Repeat the data below word for word.

* * * * * * * * *

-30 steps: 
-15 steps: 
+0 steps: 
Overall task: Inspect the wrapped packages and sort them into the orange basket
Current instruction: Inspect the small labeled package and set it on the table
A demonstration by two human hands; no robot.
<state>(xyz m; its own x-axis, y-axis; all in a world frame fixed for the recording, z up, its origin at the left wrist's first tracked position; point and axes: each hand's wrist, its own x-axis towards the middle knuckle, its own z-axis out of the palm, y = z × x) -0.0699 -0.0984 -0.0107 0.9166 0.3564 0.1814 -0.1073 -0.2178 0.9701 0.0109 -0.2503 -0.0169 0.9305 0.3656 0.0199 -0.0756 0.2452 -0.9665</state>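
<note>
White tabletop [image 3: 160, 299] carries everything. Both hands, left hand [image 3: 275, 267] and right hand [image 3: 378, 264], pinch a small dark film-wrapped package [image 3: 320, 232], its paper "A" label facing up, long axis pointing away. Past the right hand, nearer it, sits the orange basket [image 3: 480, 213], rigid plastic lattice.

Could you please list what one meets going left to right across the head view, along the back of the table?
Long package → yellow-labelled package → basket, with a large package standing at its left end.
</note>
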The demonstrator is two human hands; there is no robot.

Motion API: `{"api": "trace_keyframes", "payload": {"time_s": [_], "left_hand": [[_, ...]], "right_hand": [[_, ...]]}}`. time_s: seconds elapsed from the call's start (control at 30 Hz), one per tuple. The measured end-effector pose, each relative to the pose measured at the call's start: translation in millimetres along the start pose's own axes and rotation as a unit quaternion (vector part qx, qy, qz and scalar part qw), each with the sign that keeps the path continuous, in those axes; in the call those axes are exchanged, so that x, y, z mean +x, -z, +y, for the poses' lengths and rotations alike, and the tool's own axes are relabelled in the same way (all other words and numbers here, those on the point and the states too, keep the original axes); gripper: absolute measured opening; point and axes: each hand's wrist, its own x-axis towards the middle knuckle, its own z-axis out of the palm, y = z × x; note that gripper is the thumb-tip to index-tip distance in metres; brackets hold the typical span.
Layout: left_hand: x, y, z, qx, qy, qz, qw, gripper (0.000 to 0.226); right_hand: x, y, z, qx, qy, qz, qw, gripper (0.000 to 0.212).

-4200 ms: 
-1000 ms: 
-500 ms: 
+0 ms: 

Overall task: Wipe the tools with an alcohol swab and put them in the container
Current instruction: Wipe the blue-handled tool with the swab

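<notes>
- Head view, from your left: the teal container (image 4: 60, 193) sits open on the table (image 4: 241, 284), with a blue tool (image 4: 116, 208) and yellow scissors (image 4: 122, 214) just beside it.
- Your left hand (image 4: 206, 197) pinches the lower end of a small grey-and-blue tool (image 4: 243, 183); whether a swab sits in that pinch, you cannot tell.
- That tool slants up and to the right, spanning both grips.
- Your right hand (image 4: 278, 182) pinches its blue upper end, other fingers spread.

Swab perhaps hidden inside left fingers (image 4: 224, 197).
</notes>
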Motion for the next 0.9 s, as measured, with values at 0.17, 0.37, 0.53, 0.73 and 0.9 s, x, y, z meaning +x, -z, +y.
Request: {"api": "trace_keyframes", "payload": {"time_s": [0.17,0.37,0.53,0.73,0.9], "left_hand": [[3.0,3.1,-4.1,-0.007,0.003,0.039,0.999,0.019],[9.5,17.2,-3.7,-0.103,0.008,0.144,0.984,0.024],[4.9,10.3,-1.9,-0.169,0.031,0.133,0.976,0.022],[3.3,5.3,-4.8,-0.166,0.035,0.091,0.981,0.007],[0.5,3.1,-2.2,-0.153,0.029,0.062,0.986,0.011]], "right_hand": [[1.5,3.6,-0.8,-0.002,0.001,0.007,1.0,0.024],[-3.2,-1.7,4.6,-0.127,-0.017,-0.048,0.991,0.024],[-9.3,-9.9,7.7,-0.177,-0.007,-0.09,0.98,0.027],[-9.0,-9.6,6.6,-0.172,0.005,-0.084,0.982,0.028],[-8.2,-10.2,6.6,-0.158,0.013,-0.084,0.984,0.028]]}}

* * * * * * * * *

▶ [SOLVED EXERCISE]
-30 steps: 
-15 steps: 
+0 steps: 
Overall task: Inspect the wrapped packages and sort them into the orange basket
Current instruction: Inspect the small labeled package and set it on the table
A demonstration by two human hands; no robot.
<state>(xyz m; its own x-axis, y-axis; all in a world frame fixed for the recording, z up, its origin at the left wrist's first tracked position; point and axes: each hand's wrist, its own x-axis towards the middle knuckle, its own z-axis out of the palm, y = z × x) -0.0699 -0.0984 -0.0107 0.9166 0.3564 0.1814 -0.1073 -0.2178 0.9701 0.0109 -0.2503 -0.0169 0.9305 0.3656 0.0199 -0.0756 0.2452 -0.9665</state>
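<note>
White tabletop [image 3: 160, 299] carries everything. Both hands, left hand [image 3: 275, 267] and right hand [image 3: 378, 264], pinch a small dark film-wrapped package [image 3: 320, 232], its paper "A" label facing up, long axis pointing away. Past the right hand, nearer it, sits the orange basket [image 3: 480, 213], rigid plastic lattice.

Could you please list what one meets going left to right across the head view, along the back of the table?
Long package → yellow-labelled package → basket, with a large package standing at its left end.
</note>
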The demonstrator is two human hands; there is no robot.

Motion API: `{"api": "trace_keyframes", "payload": {"time_s": [_], "left_hand": [[_, ...]], "right_hand": [[_, ...]]}}`. time_s: seconds elapsed from the call's start (control at 30 Hz), one per tuple. The measured end-effector pose, each relative to the pose measured at the call's start: translation in millimetres along the start pose's own axes and rotation as a unit quaternion (vector part qx, qy, qz and scalar part qw), each with the sign that keeps the path continuous, in those axes; in the call those axes are exchanged, so that x, y, z mean +x, -z, +y, for the poses' lengths and rotations alike, and the tool's own axes are relabelled in the same way (all other words and numbers here, those on the point and the states too, keep the original axes); gripper: absolute measured opening; point and axes: each hand's wrist, its own x-axis towards the middle knuckle, its own z-axis out of the palm, y = z × x; note that gripper is the thumb-tip to index-tip distance in metres; brackets hold the typical span.
Layout: left_hand: x, y, z, qx, qy, qz, qw, gripper (0.000 to 0.226); right_hand: x, y, z, qx, qy, qz, qw, gripper (0.000 to 0.212).

-4200 ms: 
-1000 ms: 
-500 ms: 
+0 ms: 

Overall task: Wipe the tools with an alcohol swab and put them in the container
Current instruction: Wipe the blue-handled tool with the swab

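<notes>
- Head view, from your left: the teal container (image 4: 60, 193) sits open on the table (image 4: 241, 284), with a blue tool (image 4: 116, 208) and yellow scissors (image 4: 122, 214) just beside it.
- Your left hand (image 4: 206, 197) pinches the lower end of a small grey-and-blue tool (image 4: 243, 183); whether a swab sits in that pinch, you cannot tell.
- That tool slants up and to the right, spanning both grips.
- Your right hand (image 4: 278, 182) pinches its blue upper end, other fingers spread.

Swab perhaps hidden inside left fingers (image 4: 224, 197).
</notes>
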Motion for the next 0.9 s, as measured, with values at 0.17, 0.37, 0.53, 0.73 and 0.9 s, x, y, z meaning +x, -z, +y.
Request: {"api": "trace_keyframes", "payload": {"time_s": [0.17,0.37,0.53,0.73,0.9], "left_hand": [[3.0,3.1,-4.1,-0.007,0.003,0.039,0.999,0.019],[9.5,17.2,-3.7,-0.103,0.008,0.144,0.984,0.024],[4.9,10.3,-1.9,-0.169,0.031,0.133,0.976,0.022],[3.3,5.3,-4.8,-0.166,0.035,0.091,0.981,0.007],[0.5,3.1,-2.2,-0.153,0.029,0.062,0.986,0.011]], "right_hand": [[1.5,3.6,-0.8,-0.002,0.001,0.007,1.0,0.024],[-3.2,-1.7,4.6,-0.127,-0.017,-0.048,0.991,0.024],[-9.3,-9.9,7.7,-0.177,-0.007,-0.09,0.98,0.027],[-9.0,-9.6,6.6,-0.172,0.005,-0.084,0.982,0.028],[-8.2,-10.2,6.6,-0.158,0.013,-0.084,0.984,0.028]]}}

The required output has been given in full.